Problem to work on:
Both the line with "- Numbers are" and the line with "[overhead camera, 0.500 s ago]" in the records below must appear in the output, along with every line between them, exactly and with nothing added.

Stored data entries:
_ _ _ _ _ _ _
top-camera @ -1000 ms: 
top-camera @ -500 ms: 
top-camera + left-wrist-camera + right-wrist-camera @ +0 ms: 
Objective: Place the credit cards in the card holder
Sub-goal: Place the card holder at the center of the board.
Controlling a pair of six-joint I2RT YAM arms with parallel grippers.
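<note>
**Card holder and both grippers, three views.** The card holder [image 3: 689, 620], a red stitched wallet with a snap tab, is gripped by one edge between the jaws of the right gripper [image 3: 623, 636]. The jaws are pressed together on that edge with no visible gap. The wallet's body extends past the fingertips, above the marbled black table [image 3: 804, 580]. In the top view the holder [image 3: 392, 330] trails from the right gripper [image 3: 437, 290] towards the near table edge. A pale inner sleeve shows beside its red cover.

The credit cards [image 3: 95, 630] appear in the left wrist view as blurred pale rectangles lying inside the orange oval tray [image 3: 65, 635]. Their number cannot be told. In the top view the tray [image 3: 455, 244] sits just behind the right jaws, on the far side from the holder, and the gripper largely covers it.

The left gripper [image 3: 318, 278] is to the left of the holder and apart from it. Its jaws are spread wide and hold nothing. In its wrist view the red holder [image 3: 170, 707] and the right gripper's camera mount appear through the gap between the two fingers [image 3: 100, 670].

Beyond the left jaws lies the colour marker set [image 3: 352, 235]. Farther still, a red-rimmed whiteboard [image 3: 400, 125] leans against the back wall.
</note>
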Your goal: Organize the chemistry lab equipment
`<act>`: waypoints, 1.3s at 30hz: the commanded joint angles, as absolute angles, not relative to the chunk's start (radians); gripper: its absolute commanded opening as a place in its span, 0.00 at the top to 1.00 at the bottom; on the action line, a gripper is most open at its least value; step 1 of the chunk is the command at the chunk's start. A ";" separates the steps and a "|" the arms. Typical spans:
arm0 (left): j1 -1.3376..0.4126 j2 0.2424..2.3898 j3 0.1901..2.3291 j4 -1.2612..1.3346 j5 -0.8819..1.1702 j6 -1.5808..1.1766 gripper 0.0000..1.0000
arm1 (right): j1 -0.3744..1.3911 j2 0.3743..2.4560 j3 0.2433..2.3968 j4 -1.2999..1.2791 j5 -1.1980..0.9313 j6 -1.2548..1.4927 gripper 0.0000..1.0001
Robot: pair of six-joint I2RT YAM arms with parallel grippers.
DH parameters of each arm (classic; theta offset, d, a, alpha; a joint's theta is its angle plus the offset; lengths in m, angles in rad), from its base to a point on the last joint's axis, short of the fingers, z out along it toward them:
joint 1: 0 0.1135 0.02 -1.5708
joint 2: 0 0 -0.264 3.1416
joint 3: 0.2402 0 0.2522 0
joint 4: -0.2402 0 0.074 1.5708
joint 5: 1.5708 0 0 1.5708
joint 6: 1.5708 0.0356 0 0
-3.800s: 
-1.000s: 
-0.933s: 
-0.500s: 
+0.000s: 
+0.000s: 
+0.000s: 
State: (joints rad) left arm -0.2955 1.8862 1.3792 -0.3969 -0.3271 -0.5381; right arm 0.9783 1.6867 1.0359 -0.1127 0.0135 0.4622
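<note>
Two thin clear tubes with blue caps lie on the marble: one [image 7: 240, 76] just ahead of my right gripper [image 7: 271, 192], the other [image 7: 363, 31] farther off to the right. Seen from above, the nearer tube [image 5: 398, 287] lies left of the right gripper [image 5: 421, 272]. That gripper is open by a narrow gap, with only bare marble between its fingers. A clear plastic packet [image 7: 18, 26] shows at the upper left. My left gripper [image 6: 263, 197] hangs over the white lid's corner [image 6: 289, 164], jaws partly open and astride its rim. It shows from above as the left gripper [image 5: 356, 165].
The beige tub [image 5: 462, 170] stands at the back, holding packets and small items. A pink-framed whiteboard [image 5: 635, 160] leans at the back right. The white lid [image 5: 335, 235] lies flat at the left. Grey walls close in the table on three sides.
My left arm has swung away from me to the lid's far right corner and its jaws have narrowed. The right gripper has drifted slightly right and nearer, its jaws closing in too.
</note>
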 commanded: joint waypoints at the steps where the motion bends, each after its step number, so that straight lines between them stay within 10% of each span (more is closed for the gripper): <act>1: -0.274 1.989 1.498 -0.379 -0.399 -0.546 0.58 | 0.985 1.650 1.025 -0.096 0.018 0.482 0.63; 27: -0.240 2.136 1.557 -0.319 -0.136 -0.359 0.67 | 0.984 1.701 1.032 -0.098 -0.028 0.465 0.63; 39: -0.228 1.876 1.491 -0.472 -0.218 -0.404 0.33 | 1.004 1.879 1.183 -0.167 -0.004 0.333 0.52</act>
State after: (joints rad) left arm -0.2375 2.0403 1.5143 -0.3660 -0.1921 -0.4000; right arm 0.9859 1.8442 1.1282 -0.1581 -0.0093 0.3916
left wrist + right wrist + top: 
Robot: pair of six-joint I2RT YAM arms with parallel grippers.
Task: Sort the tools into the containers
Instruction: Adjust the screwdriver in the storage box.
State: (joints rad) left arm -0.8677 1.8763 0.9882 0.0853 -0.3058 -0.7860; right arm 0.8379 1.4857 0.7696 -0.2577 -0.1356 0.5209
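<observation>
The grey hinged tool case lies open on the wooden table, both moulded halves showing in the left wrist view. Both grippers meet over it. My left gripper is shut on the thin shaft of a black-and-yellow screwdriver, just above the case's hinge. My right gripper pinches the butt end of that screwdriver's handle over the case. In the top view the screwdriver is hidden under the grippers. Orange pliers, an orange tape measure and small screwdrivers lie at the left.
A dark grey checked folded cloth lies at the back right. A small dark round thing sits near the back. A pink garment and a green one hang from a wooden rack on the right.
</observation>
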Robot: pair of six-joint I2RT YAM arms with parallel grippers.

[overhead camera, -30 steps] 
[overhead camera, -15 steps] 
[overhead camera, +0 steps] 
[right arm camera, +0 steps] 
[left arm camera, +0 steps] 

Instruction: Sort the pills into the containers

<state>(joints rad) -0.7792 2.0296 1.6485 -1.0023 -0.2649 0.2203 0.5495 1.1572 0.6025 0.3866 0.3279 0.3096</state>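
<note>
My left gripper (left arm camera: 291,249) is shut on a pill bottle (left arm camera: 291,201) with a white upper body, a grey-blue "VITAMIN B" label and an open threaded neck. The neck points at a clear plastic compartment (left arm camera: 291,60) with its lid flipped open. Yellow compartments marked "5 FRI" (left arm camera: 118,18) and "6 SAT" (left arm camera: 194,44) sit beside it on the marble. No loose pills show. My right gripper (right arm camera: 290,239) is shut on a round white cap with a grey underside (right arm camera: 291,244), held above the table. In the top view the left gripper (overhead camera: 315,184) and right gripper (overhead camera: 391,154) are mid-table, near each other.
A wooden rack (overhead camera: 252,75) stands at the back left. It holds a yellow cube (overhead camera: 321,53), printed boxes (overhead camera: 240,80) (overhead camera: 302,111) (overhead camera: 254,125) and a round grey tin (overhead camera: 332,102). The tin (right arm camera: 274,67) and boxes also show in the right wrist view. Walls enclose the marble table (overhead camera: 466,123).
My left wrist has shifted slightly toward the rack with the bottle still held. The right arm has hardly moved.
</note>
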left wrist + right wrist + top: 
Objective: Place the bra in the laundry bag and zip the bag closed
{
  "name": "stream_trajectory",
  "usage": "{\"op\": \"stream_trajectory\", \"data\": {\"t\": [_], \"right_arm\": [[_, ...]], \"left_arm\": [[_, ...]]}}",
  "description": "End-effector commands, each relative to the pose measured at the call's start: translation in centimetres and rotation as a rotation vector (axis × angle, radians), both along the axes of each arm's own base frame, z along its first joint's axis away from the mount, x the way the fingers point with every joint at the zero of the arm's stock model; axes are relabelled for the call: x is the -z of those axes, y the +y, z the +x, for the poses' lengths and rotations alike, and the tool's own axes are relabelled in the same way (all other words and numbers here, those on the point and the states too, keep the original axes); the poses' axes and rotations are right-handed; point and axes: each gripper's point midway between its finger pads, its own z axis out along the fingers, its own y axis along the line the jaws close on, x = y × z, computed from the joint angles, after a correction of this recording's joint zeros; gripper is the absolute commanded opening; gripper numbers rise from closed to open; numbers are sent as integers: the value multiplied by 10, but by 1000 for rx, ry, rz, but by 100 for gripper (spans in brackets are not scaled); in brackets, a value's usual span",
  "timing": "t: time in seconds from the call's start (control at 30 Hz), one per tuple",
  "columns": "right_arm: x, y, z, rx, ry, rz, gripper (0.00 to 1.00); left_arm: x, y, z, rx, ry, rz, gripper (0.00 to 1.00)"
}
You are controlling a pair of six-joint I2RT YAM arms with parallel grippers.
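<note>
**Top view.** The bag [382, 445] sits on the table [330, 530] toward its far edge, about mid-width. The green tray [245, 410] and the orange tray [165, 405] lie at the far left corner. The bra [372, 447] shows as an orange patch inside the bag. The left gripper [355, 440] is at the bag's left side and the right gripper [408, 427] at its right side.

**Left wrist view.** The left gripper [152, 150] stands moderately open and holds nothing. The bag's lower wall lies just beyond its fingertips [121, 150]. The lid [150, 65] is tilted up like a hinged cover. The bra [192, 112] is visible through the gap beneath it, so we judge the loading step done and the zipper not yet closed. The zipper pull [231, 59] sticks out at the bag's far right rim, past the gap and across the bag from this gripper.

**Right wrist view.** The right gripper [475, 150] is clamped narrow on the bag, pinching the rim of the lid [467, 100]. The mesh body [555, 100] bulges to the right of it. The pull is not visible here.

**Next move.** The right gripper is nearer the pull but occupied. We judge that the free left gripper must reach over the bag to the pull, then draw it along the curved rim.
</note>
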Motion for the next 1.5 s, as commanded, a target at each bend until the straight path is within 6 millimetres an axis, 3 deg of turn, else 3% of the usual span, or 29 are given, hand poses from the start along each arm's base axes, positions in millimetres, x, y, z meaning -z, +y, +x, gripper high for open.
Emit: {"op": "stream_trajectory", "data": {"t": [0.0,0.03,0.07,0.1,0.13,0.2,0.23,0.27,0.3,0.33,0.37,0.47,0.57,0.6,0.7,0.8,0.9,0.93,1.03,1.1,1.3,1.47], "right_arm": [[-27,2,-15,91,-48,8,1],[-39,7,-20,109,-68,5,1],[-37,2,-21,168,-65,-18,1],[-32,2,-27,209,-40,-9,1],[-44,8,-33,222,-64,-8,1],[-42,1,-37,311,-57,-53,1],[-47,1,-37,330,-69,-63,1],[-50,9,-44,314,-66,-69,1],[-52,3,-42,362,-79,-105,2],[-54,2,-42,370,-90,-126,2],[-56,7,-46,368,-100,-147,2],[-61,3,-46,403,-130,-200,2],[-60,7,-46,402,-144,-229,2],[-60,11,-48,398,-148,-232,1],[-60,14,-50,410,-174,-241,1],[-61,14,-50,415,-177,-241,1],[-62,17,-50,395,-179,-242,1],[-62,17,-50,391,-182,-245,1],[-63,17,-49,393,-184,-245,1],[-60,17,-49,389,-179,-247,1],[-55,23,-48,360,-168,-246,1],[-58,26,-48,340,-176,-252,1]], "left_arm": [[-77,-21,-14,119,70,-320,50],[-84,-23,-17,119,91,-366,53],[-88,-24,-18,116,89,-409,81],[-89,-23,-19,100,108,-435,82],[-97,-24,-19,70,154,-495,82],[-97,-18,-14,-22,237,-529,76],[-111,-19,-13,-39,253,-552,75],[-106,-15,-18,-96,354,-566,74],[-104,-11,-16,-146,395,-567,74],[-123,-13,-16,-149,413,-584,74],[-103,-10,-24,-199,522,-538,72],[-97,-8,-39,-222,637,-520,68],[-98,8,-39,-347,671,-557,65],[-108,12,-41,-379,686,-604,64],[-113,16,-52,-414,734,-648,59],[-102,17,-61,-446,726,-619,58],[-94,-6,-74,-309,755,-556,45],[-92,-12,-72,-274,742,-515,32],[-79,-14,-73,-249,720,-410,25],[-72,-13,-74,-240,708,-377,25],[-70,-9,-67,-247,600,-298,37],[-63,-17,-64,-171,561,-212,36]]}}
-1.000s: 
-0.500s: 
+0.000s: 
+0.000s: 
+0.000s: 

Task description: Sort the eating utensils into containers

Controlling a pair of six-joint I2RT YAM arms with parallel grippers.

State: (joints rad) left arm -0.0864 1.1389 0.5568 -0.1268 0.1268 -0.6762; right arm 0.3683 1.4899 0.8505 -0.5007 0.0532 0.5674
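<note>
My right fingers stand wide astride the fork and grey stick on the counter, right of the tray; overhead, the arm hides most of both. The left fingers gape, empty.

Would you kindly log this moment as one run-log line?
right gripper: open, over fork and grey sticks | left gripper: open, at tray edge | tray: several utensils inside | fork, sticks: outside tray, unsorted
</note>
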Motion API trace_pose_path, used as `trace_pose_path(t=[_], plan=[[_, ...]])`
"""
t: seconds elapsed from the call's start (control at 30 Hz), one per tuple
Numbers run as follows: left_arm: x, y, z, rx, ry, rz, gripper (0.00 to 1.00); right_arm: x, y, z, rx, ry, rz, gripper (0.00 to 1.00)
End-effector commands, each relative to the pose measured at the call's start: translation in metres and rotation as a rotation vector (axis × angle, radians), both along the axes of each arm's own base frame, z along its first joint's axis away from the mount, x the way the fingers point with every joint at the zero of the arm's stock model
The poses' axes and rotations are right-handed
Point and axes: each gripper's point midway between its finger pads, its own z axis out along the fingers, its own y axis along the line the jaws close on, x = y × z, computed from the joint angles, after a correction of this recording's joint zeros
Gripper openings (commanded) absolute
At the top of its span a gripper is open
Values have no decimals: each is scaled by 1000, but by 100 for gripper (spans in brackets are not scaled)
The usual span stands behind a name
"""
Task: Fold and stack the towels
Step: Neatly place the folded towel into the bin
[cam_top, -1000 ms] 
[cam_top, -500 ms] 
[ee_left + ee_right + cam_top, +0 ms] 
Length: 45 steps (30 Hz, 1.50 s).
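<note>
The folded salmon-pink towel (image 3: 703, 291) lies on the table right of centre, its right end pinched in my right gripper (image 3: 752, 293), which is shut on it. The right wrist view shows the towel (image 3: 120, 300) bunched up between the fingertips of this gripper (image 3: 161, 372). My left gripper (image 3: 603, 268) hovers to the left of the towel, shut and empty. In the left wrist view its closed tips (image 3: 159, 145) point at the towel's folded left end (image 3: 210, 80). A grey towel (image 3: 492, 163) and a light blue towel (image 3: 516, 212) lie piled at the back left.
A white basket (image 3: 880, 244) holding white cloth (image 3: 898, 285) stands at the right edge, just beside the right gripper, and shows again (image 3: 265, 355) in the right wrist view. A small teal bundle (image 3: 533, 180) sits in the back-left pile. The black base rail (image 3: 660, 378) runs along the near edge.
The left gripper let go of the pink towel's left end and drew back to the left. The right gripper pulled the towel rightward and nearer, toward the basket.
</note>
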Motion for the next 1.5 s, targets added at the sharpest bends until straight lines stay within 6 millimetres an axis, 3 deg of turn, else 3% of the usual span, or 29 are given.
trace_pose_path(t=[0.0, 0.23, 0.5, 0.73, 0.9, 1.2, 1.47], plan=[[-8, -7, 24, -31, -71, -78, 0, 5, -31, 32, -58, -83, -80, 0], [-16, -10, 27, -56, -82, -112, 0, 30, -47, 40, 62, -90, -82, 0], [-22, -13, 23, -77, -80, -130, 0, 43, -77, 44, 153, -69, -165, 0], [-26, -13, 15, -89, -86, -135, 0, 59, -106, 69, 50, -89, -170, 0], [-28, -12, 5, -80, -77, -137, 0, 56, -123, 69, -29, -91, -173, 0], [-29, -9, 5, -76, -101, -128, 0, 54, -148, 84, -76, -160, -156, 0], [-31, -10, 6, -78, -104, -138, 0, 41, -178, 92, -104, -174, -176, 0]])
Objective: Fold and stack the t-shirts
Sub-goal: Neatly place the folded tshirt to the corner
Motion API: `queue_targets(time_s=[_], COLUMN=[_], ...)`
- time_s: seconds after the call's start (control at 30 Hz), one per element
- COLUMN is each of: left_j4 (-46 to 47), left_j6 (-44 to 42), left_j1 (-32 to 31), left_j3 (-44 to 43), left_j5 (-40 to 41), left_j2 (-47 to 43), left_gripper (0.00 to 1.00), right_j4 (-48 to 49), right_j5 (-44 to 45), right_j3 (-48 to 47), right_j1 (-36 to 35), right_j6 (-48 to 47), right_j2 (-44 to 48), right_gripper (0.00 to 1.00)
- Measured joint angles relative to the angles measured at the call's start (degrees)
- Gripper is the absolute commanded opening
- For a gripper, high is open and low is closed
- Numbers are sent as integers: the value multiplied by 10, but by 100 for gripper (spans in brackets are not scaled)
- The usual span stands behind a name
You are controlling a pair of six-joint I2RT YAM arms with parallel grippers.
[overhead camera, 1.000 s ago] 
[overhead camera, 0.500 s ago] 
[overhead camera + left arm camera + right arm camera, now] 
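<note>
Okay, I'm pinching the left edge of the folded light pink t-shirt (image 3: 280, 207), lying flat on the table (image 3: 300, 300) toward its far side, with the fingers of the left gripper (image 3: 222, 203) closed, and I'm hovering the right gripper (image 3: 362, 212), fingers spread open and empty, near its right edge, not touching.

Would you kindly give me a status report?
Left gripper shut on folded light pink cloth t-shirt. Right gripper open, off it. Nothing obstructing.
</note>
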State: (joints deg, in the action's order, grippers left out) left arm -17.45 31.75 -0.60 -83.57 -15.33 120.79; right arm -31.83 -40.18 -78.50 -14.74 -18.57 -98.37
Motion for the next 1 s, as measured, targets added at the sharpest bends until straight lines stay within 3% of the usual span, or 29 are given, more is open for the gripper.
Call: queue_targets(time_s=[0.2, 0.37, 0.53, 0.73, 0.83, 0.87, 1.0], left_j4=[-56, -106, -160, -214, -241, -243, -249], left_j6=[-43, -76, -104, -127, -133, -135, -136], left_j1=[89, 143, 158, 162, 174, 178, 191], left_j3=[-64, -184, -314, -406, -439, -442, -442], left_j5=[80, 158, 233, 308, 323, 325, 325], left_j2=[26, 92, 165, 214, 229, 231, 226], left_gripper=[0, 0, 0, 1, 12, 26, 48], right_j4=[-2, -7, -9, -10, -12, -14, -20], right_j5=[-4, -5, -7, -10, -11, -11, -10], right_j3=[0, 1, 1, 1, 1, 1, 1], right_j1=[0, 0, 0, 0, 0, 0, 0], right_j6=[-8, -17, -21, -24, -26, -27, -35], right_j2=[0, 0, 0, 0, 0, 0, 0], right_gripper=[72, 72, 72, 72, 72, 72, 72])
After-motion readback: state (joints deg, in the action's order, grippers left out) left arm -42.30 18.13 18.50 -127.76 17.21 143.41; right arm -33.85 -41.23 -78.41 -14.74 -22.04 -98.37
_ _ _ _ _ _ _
Response area:
- Numbers are sent as integers: the value multiplied by 10, but by 100 for gripper (spans in brackets are not scaled)
- The usual span stands behind a name
You are controlling a pair of six-joint I2RT YAM arms with parallel grippers.
[overhead camera, 1.000 s ago] 
[overhead camera, 0.500 s ago] 

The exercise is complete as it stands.